▶ _What the task requires_: Look through the listing below, and wherever a line has the string "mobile", copy it.
------------------------------
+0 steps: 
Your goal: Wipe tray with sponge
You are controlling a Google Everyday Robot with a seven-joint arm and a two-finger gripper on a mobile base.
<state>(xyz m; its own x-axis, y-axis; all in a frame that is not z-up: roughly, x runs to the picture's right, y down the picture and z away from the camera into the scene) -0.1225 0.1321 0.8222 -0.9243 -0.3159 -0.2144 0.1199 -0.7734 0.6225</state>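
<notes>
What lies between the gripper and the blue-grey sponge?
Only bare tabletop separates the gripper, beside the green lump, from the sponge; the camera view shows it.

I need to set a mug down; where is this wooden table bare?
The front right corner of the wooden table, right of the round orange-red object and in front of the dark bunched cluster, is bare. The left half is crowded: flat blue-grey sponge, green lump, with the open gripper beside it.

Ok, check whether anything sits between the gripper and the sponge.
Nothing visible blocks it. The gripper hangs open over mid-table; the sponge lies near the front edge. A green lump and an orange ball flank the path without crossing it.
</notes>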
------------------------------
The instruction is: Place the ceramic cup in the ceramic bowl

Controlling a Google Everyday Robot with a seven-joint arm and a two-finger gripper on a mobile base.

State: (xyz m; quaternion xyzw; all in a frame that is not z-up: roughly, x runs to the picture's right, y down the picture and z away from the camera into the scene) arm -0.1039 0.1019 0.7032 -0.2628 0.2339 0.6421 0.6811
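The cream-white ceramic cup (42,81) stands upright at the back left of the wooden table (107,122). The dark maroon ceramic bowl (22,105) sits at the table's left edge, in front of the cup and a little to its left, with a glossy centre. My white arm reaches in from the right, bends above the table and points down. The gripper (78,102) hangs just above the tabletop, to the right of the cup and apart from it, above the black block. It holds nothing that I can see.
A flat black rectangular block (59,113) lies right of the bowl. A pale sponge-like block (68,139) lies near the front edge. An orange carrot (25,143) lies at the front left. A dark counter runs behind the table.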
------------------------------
▶ _Response to this exercise_:
You are controlling a Google Everyday Robot with a seven-joint arm and a two-finger gripper on a mobile base.
Controlling a Google Everyday Robot with a seven-joint arm and a two-finger gripper on a mobile base.

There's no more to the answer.